■ Extracted information:
◆ ◆ ◆

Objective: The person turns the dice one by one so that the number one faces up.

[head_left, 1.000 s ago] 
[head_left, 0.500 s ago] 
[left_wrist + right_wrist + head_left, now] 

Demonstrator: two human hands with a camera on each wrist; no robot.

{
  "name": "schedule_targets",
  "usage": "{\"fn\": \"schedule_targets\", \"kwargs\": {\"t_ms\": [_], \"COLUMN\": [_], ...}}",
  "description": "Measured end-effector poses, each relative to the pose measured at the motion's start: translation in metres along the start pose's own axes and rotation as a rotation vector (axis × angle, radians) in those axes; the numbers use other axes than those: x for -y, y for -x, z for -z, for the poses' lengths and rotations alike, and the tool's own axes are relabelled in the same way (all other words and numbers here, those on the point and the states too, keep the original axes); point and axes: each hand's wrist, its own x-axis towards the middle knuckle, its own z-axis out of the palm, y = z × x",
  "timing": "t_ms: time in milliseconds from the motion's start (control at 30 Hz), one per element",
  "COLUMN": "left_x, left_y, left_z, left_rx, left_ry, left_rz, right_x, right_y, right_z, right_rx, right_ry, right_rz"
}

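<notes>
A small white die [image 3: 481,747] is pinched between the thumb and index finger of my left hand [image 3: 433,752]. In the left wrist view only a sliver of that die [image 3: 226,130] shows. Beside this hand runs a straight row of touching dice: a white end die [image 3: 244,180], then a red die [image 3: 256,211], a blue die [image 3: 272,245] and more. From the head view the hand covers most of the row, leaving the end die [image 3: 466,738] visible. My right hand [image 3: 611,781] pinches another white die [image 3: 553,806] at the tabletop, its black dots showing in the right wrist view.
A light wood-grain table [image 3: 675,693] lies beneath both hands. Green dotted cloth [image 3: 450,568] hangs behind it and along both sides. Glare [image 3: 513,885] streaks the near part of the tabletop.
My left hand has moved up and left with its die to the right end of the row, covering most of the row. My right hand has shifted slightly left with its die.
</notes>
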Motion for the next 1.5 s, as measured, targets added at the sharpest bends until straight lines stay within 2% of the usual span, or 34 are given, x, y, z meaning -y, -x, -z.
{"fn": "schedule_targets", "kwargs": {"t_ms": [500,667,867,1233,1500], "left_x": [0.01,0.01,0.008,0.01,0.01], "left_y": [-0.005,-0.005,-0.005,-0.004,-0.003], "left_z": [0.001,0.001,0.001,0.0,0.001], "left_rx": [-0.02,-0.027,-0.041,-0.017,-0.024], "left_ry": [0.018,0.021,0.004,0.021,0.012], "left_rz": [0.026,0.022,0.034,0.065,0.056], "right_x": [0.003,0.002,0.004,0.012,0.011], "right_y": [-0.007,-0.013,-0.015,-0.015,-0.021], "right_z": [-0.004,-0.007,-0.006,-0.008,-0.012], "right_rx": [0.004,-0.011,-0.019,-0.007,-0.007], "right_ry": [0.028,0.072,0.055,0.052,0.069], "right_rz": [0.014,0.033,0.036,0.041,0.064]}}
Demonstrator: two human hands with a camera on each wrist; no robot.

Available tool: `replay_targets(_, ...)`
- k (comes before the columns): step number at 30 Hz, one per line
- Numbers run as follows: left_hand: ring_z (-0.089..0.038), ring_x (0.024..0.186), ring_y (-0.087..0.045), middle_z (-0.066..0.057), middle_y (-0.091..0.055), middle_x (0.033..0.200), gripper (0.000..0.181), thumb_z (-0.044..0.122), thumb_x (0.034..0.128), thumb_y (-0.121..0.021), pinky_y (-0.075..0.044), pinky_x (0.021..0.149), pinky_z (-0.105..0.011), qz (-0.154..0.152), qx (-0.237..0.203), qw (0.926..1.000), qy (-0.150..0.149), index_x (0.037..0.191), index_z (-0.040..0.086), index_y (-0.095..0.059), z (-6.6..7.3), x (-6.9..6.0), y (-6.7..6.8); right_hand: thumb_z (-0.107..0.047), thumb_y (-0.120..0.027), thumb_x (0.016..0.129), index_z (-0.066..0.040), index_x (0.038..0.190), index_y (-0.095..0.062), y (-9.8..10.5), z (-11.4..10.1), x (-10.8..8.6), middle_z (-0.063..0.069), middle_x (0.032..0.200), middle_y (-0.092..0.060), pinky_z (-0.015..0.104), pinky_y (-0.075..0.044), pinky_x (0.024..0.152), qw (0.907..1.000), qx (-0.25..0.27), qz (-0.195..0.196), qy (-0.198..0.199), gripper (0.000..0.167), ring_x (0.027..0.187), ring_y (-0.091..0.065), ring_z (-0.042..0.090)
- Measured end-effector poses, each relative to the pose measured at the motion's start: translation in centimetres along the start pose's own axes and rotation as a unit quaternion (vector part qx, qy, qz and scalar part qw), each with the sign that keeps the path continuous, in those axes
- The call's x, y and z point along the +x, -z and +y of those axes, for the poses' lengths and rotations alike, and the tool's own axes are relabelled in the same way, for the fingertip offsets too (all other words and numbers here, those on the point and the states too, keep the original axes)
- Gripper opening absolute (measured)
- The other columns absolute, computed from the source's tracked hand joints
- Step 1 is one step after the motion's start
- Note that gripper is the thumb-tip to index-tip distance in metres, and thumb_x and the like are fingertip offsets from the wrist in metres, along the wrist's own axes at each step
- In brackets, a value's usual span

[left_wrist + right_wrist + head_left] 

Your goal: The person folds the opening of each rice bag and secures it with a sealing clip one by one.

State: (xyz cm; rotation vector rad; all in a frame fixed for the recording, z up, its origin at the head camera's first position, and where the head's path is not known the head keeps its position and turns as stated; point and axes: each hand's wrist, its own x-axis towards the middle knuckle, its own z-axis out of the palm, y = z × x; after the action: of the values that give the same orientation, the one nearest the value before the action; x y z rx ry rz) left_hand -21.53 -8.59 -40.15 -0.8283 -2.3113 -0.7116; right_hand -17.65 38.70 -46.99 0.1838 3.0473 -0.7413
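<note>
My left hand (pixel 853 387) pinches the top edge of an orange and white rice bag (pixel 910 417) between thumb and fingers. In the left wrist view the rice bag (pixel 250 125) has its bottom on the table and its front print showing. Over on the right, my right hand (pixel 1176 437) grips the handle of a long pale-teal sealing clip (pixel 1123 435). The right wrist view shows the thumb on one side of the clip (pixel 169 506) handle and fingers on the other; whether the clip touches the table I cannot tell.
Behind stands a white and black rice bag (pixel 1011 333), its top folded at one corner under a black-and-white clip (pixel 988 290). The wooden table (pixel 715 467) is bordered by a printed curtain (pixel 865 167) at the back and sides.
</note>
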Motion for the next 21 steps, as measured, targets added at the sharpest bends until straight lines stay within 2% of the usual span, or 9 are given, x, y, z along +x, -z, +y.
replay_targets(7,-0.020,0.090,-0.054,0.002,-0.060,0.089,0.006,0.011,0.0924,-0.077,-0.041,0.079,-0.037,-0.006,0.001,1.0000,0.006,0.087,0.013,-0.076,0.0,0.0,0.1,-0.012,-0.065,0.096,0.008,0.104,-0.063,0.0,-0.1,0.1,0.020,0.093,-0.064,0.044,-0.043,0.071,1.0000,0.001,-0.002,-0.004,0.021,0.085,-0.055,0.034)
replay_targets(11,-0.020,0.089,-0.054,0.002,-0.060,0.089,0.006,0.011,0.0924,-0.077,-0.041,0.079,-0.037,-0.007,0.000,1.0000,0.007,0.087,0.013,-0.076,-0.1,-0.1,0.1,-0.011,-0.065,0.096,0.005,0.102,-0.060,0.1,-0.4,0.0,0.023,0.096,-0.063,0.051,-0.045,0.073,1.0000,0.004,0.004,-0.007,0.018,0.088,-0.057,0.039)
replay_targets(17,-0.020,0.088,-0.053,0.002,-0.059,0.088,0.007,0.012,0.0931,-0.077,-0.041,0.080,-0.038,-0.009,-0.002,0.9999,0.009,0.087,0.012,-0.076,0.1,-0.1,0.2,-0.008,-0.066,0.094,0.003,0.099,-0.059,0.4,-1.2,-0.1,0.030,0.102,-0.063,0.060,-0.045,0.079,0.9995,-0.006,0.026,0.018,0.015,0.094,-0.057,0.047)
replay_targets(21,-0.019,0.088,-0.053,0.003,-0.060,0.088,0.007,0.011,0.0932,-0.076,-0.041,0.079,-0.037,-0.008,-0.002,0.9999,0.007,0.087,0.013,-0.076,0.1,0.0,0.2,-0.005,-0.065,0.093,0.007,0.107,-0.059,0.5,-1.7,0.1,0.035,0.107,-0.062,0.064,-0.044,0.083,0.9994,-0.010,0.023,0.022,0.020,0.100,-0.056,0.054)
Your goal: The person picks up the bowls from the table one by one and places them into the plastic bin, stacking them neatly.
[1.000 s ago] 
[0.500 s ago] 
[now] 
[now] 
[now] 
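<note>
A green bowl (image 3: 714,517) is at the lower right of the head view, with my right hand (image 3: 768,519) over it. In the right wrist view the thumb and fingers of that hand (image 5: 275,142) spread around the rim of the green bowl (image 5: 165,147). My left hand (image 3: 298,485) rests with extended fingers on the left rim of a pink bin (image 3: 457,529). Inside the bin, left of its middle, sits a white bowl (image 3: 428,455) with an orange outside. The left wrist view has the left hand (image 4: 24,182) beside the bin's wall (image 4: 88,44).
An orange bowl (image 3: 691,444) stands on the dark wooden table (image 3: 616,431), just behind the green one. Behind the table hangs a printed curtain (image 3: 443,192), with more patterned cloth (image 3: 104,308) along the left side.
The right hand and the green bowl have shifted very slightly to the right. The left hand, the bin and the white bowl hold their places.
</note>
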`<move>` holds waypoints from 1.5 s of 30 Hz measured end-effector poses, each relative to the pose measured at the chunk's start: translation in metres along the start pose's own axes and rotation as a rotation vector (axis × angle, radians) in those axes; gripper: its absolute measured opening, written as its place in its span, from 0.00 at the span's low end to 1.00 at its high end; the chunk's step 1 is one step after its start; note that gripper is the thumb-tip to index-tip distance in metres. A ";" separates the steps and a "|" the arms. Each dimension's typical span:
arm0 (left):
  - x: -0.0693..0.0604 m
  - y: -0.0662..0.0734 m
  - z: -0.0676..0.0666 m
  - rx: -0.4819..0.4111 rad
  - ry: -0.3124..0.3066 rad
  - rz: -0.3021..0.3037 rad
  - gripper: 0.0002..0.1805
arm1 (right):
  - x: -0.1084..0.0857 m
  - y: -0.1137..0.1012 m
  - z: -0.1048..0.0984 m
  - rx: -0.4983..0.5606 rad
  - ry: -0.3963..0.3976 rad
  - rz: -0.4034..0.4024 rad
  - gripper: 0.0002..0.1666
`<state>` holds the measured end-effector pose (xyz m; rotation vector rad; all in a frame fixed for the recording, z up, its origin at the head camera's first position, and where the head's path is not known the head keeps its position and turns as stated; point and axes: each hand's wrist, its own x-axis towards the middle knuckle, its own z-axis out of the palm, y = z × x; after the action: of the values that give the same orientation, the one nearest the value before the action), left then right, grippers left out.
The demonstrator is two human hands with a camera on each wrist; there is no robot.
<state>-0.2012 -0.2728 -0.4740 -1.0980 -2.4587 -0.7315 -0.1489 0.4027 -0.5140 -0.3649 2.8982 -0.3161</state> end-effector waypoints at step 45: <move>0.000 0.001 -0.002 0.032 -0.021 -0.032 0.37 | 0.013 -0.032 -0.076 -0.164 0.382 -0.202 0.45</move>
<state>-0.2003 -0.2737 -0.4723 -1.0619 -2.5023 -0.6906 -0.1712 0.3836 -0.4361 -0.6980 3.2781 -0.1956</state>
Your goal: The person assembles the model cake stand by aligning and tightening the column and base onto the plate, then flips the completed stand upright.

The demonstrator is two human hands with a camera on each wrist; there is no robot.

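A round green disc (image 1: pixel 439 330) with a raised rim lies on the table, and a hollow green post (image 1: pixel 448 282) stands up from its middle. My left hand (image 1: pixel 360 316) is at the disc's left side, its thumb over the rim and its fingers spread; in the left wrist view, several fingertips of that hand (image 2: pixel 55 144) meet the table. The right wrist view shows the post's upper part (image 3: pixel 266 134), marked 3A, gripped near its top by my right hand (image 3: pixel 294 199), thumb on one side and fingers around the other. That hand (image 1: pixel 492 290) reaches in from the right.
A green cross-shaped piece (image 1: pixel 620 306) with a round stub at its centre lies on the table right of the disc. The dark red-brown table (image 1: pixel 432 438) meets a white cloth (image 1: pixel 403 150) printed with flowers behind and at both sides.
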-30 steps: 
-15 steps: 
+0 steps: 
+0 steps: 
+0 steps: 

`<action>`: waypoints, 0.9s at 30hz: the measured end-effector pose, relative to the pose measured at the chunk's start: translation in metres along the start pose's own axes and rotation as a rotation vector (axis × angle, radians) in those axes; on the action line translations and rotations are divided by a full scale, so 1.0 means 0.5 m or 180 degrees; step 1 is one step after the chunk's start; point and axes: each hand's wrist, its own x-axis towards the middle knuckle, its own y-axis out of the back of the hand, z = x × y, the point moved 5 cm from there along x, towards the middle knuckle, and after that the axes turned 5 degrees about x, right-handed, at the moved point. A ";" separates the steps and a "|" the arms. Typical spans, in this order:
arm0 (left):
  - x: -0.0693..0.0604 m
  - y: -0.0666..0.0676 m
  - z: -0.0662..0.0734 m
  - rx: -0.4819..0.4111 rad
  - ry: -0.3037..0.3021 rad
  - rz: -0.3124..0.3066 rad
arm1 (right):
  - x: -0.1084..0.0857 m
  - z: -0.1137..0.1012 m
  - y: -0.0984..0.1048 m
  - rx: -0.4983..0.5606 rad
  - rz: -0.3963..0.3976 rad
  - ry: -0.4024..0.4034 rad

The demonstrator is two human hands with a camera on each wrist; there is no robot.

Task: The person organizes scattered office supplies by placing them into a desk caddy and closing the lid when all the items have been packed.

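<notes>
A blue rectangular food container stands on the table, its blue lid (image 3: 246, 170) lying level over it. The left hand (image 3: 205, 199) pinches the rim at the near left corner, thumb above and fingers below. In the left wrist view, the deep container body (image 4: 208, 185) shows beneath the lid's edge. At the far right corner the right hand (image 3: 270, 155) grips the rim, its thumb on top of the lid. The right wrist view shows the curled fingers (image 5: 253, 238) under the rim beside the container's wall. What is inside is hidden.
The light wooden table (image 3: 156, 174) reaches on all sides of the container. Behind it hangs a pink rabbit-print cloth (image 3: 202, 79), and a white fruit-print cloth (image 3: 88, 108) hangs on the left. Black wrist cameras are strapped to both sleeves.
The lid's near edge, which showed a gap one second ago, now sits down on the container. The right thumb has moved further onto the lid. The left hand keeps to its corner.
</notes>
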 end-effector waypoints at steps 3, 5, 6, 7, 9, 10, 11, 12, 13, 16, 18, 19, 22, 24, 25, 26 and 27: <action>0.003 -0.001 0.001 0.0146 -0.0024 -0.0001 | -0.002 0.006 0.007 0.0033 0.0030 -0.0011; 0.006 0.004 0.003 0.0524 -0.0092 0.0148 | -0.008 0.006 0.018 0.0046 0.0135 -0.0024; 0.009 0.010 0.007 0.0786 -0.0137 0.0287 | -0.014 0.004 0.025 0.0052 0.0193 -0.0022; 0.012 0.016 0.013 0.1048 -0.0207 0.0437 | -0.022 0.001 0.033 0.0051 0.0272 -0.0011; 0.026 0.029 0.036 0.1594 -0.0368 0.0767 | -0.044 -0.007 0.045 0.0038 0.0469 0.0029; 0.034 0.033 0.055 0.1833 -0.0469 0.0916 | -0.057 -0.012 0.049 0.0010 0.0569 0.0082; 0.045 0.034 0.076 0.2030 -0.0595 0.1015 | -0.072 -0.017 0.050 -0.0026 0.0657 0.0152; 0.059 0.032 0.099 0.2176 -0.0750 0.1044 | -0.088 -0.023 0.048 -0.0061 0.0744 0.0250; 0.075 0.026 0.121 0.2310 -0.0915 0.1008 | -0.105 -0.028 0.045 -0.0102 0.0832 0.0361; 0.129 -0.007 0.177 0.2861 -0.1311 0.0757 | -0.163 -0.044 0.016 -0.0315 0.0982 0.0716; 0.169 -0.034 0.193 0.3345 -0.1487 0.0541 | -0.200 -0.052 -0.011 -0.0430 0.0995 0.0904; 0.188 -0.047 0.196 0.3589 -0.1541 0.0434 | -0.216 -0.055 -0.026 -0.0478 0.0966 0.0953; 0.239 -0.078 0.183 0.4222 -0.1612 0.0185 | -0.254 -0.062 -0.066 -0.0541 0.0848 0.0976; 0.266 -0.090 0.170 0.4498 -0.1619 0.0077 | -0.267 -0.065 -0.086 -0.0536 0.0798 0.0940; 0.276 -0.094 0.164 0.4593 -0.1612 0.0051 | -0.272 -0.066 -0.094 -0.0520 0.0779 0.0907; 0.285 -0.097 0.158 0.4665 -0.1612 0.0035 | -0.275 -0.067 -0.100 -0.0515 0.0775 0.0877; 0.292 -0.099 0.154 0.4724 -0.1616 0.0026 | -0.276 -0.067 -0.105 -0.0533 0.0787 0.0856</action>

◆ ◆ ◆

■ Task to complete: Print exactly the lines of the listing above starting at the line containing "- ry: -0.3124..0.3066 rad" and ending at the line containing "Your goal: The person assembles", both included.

■ Reply to the exercise:
  - ry: -0.3124..0.3066 rad
  - rz: -0.3021..0.3037 rad
  - gripper: 0.0002..0.1805
arm1 (right):
  - x: -0.1084..0.0857 m
  - y: -0.1137..0.1012 m
  - z: -0.1048..0.0984 m
  - rx: -0.4983..0.5606 rad
  - ry: -0.3963..0.3976 rad
  - rz: -0.4034..0.4024 rad
  - gripper: 0.0002..0.1666
`<state>` holds the measured end-effector pose (xyz m; rotation vector rad; all in a frame fixed for the recording, z up, its origin at the head camera's first position, and where the head's path is not known the head keeps its position and turns as stated; point and axes: each hand's wrist, its own x-axis towards the middle knuckle, its own z-axis out of the palm, y = z × x; after the action: of the values that give the same orientation, the one nearest the value before the action), left then right, grippers left out.
The demonstrator is two human hands with a camera on each wrist; there is no robot.
<state>-0.2012 -0.2728 -0.4740 -1.0980 -2.4587 -0.7315 -0.1489 0.4027 -0.5140 -0.3649 2.8982 -0.3161</state> end-effector waypoints at step 45: <move>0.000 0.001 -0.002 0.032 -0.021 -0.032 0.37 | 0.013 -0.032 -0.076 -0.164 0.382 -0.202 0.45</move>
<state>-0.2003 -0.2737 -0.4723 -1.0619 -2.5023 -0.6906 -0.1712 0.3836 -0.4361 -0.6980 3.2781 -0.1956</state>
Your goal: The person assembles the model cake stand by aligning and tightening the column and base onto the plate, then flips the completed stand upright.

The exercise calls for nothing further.